Global Business Cycle Indicators
|Benchmark Revisions - July 2007|
Press Release Archive
Released: Wednesday, May 12, 2004
The Conference Board announced today that the leading index for the U.K. increased 0.5 percent and the coincident index increased 0.2 percent in March.
- The leading index continued increasing in March, although February’s large increase was revised downward as actual data for new orders became available. Nevertheless, the leading index is still up at almost a 4.5 percent annual rate from its most recent low in March 2003, and has been increasing at a 6.0 to 7.0 percent rate in recent months. The strength over this period has also been widespread.
- The coincident index increased slightly in March, keeping it on a steady upward trend. At the same time, real GDP growth continued to fluctuate around a 3.0 percent average annual rate (3.4 percent in the fourth quarter of 2003 and 2.6 percent in the first quarter of 2004). The continued strength in the leading index suggests that this rate of economic growth is likely to persist in the near term.
Leading Indicators.Six of the eight components that make up the leading index increased in March. The positive contributors – from the largest positive contributor to the smallest – were order book volume, volume of expected output, productivity for the whole economy*, consumer confidence, operating surplus of corporations*, and stock prices. The fixed interest price index remained unchanged, while new orders for engineering industries* declined in March.

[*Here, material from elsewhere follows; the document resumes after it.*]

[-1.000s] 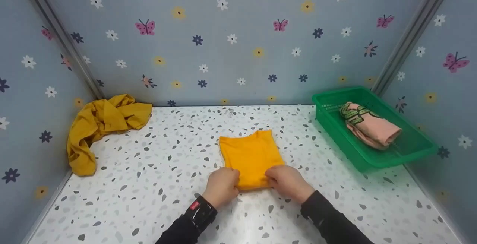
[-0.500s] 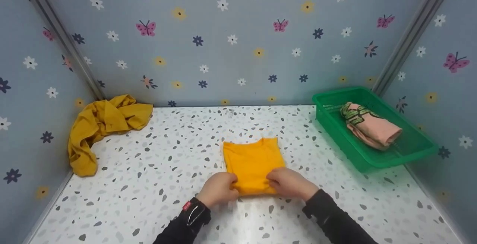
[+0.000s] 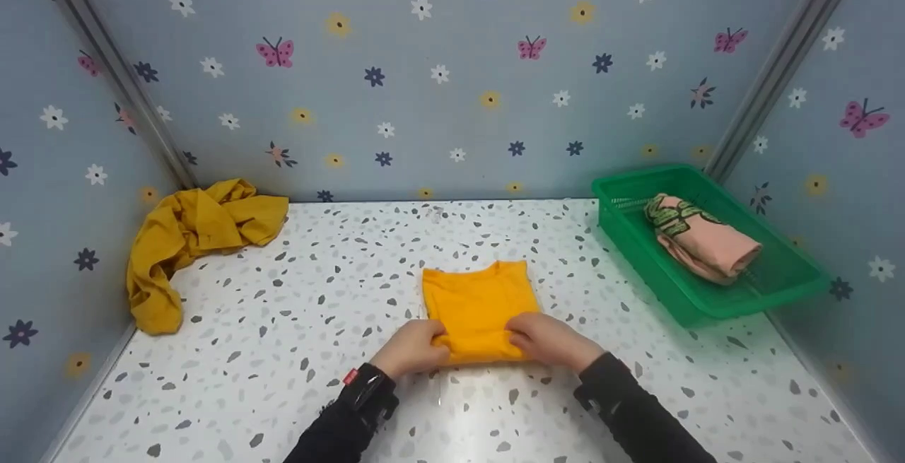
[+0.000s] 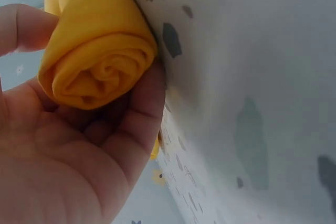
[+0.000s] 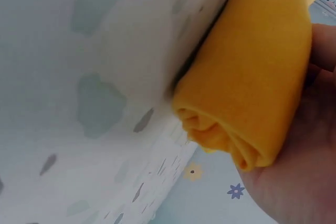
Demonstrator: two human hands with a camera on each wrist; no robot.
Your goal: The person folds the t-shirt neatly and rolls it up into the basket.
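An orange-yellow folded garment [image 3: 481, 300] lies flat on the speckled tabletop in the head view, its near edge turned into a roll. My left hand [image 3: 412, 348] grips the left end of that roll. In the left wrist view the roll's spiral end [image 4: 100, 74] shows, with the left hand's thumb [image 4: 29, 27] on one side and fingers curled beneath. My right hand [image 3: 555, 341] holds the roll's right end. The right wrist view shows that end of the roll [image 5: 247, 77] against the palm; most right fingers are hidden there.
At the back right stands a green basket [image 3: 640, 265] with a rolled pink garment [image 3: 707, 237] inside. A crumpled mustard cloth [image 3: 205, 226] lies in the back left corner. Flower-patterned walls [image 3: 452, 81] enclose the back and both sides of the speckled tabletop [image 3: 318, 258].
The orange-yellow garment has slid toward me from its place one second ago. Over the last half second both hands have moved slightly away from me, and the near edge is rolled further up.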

With the 0.5 percent increase in March, the leading index now stands at 132.3 (1990=100). Based on revised data, this index increased 0.2 percent in February and increased 1.2 percent in January. During the six-month span through March, the leading index increased 3.0 percent with six of the eight components advancing (diffusion index, six-month span equals 75.0 percent).
Coincident Indicators. All four components that make up the coincident index increased in March. The positive contributors – from the largest positive contributor to the smallest – were employment*, real household disposable income*, retail sales, and industrial production.

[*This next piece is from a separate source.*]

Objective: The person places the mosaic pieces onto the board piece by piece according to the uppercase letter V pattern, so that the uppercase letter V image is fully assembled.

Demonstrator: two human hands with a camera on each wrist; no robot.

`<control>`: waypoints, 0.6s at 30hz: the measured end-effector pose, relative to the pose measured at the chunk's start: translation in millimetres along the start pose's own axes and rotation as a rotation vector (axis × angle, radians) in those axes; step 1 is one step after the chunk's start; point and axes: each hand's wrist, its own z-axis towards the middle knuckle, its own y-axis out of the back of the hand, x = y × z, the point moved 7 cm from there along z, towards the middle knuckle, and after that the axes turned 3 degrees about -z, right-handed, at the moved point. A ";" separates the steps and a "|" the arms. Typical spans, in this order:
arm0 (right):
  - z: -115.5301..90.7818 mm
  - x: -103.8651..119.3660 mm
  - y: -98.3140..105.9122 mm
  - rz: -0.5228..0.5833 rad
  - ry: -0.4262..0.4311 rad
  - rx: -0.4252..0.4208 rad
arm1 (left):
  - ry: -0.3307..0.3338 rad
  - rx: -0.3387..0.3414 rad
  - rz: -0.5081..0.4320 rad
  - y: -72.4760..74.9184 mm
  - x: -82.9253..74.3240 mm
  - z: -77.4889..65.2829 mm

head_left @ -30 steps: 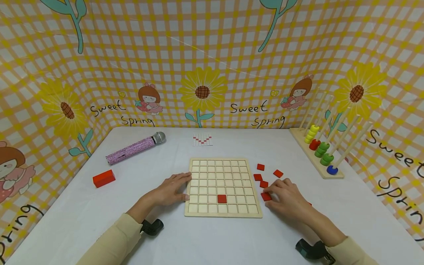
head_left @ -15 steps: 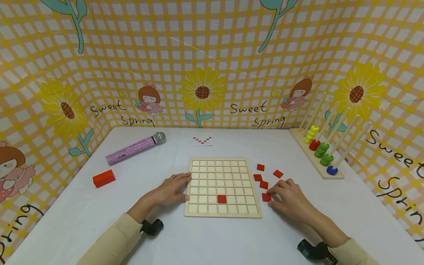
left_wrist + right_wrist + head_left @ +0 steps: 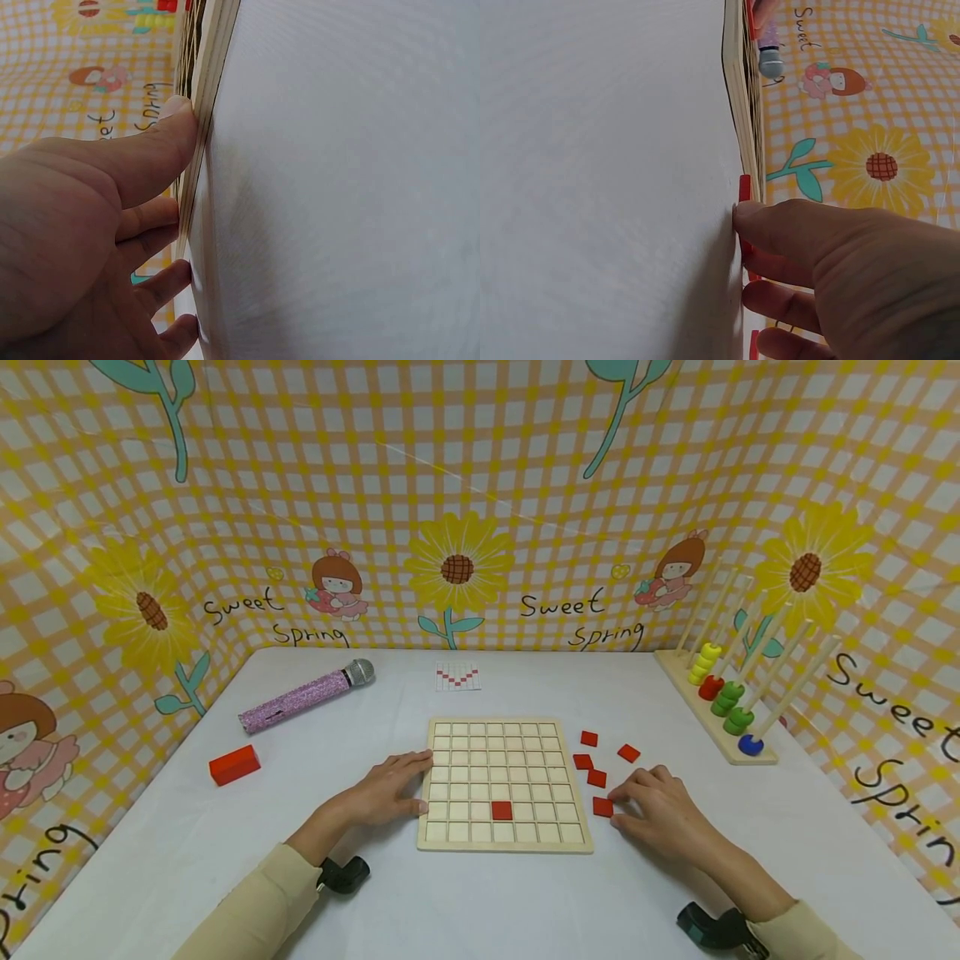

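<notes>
My left hand [image 3: 386,789] rests at the left edge of a wooden grid board [image 3: 465,845], fingers extended; in the left wrist view the thumb and fingertips touch the board's side [image 3: 204,124]. One red square tile [image 3: 502,811] sits in a cell of the second row from the near side. Right of the board, my right hand [image 3: 660,810] has thumb and index finger at the right side of another flat red tile [image 3: 602,807], pinching it low at the table. In the right wrist view the thumb overlaps this tile [image 3: 745,187], and the other fingers are bent behind it.
Several loose red tiles [image 3: 589,739] lie right of the board. Behind it is a small card [image 3: 458,677] with a red V pattern. A glittery microphone [image 3: 303,697] and a red block [image 3: 235,765] lie left; a bead-peg stand [image 3: 720,710] stands at right.
My right hand has shifted slightly right, and its fingers now cover less of the tile, which has moved only slightly. The left hand and board have stayed put.
</notes>
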 end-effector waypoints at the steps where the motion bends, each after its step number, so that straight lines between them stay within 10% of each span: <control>1: -0.1 0.1 0.1 -0.002 0.001 -0.002 | 0.001 0.000 0.001 -0.2 0.3 0.0; 18: 2.1 1.6 0.0 -0.019 -0.004 -0.008 | -0.001 -0.003 -0.007 0.5 -1.3 -1.2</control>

With the 0.2 percent increase in March, the coincident index now stands at 114.5 (1990=100). Based on revised data, this index increased 0.1 percent in February and increased 0.3 percent in January. During the six-month period through March, the coincident index increased 1.0 percent, with three of the four components advancing (diffusion index, six-month span equals 75 percent).
Data Availability.The data series used by The Conference Board to compute the two composite indexes reported in the tables in this release are those available “as of” 10 A.M. ET on May 10, 2004. Some series are estimated as noted below.
NOTES: Series in the leading index that are based on The Conference Board estimates are new orders in engineering industries, productivity of the whole economy, and operating surplus of corporations. Series in the coincident index that are based on The Conference Board estimates are employment and real household disposable income.
THESE DATA ARE FOR ANALYSIS PURPOSES ONLY. NOT FOR REDISTRIBUTION, PUBLISHING, DATABASING, OR PUBLIC POSTING WITHOUT EXPRESS WRITTEN PERMISSION.